[Goal of the exercise]
What you produce should be every line from the data that includes "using".

(Stored items)
• • • • • • •
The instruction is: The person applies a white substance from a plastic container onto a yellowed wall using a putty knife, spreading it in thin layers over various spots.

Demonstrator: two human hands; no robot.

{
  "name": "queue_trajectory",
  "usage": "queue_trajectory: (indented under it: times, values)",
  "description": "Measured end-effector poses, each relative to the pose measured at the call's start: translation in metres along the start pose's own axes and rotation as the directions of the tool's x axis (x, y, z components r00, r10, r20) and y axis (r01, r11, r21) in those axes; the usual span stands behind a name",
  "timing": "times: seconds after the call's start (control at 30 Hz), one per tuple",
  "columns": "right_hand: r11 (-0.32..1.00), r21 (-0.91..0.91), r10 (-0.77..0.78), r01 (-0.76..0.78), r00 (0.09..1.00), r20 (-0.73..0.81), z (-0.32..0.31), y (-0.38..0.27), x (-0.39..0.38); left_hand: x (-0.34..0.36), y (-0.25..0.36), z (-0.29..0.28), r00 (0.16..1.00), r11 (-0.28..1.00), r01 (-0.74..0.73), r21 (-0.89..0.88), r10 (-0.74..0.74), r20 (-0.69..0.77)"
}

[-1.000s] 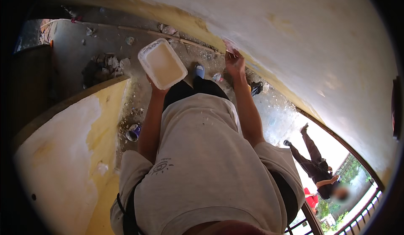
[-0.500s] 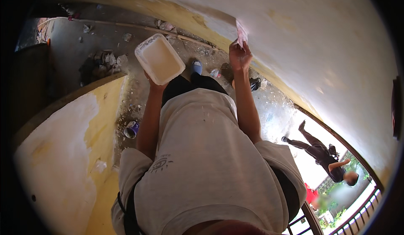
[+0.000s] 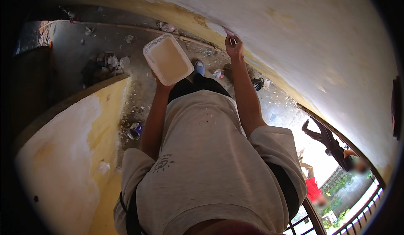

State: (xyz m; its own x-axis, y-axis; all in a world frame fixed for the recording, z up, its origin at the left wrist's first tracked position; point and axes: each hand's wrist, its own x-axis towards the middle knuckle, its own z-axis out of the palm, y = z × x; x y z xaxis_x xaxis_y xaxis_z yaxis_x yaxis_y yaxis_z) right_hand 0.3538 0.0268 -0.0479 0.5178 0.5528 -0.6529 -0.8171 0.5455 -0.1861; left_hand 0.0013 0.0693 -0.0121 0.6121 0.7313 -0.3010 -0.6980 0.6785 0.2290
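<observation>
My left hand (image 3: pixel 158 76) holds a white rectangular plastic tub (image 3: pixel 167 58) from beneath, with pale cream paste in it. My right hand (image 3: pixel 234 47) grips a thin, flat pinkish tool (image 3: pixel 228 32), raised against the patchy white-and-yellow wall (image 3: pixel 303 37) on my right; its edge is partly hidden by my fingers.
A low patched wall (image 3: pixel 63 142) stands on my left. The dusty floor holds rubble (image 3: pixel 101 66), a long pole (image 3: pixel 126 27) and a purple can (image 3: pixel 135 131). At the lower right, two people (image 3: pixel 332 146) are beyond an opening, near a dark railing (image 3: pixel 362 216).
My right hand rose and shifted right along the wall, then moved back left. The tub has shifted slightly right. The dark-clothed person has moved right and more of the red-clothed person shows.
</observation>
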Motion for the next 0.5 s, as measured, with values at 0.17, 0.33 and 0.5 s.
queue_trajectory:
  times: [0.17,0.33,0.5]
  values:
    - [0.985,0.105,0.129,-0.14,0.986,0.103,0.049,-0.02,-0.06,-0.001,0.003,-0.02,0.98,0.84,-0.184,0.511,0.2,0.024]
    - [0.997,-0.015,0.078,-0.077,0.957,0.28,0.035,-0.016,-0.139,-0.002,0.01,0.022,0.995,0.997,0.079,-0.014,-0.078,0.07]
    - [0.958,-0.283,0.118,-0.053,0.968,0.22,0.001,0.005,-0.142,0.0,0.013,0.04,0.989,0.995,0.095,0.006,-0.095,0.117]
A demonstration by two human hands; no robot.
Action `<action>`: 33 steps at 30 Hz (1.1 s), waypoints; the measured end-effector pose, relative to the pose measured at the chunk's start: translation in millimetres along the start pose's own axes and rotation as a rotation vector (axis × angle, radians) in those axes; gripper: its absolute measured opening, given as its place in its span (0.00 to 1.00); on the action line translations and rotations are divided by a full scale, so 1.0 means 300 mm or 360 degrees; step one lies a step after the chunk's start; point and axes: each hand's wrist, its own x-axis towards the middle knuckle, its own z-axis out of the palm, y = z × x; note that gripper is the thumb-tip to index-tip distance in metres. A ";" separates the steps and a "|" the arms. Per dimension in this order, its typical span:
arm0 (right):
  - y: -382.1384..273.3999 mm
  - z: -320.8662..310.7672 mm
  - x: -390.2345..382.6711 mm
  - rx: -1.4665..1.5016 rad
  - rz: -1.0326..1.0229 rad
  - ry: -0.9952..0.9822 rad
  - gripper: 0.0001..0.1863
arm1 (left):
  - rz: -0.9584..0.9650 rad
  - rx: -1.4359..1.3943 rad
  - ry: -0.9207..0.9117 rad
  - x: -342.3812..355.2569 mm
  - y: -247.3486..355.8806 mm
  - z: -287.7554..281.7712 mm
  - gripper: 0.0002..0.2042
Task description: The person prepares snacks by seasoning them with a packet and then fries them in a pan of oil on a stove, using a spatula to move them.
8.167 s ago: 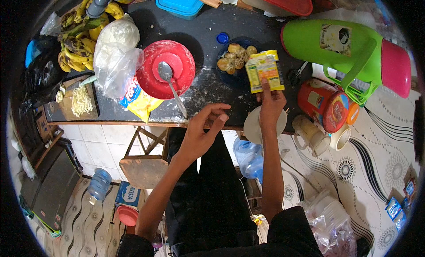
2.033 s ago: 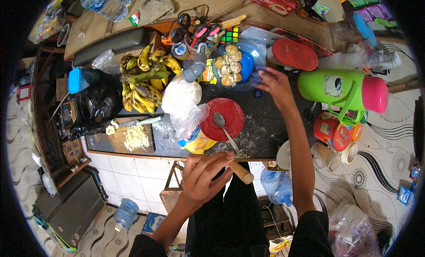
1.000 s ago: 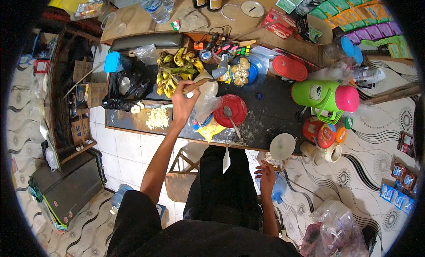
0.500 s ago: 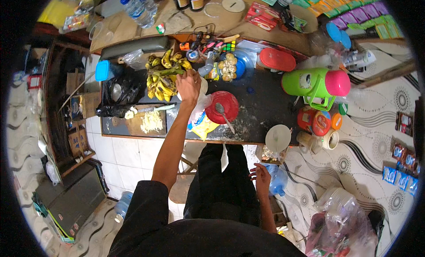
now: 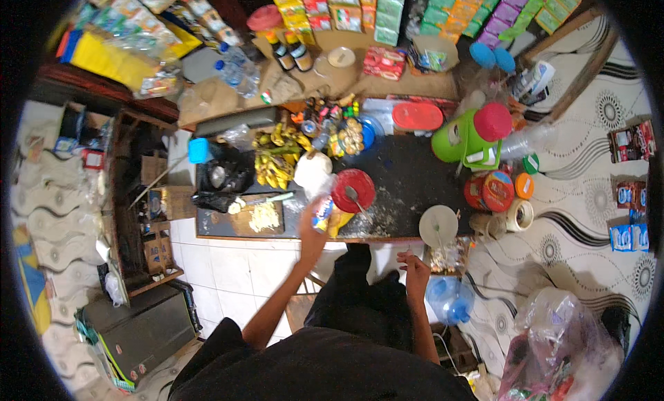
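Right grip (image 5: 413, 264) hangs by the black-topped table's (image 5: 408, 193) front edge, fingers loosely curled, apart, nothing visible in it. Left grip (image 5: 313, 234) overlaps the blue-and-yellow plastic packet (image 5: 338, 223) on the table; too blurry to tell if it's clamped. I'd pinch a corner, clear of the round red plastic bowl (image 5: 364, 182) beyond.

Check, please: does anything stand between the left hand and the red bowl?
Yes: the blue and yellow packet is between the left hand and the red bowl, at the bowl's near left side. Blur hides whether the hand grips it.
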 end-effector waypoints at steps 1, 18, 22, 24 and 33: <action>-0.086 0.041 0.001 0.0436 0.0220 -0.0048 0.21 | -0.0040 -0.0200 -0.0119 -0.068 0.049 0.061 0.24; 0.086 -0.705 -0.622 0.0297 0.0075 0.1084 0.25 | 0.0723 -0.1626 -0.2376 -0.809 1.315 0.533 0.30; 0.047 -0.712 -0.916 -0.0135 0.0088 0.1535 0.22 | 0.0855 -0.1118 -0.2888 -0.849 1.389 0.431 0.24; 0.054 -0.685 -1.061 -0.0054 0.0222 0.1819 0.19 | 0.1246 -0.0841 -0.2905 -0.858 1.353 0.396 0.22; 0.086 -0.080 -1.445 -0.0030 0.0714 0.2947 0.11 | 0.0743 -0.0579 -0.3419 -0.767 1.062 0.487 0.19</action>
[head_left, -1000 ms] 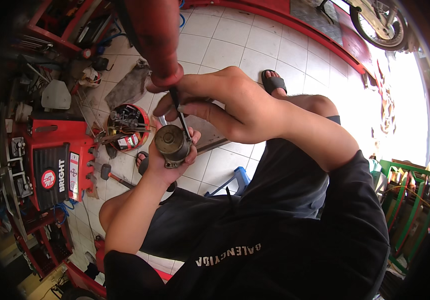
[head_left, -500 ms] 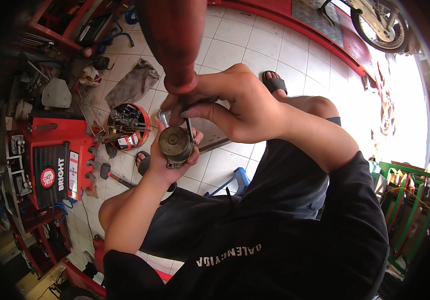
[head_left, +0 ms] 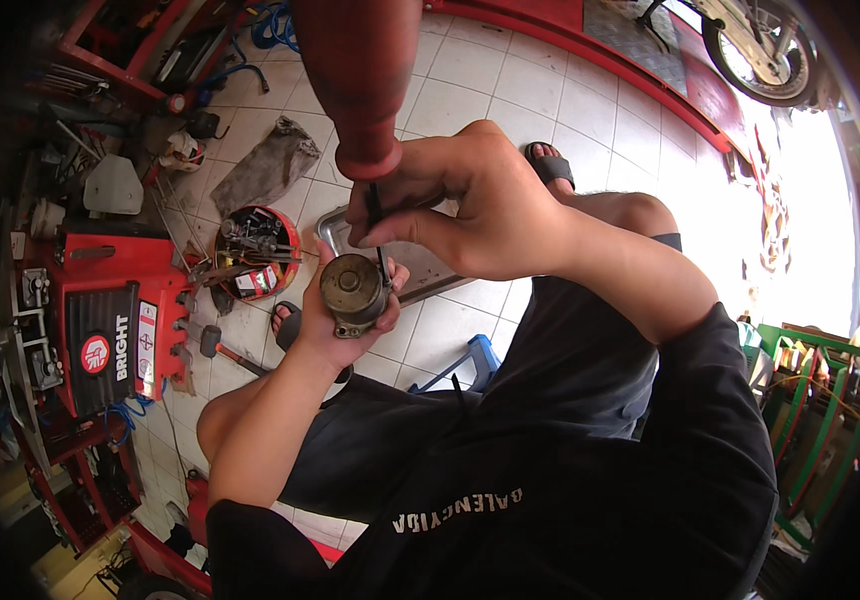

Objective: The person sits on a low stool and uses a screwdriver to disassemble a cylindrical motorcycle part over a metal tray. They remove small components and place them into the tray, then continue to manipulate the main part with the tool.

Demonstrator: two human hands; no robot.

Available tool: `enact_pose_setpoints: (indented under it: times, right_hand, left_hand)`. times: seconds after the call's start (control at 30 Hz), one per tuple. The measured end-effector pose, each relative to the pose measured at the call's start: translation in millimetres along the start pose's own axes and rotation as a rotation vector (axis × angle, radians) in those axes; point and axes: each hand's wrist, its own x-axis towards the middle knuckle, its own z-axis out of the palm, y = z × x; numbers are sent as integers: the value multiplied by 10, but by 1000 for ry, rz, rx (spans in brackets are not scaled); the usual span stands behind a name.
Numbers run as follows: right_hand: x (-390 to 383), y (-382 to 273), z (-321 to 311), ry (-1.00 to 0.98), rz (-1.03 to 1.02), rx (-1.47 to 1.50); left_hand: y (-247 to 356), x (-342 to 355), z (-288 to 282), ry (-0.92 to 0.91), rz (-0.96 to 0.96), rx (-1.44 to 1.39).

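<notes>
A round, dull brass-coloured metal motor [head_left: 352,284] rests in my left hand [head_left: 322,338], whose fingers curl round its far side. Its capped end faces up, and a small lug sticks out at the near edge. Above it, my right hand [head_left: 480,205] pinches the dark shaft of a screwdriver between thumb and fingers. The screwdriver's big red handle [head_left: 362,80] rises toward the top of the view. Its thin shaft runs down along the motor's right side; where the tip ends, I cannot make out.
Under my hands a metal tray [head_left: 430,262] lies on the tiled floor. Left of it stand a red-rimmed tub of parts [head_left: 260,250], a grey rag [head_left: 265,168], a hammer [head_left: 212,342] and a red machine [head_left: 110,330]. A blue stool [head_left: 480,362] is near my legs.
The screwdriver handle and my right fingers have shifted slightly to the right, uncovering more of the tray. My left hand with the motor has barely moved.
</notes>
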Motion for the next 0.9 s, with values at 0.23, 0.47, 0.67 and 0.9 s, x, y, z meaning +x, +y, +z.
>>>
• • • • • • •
[Solution]
The instruction is: The person applies a white substance from a plastic container onto a yellowed wall using a putty knife, spreading it in thin layers over various spots.
Task description: The person prepares snacks by seasoning them with a packet and then fries them in a pan of oil on a stove, using a spatula to move them.

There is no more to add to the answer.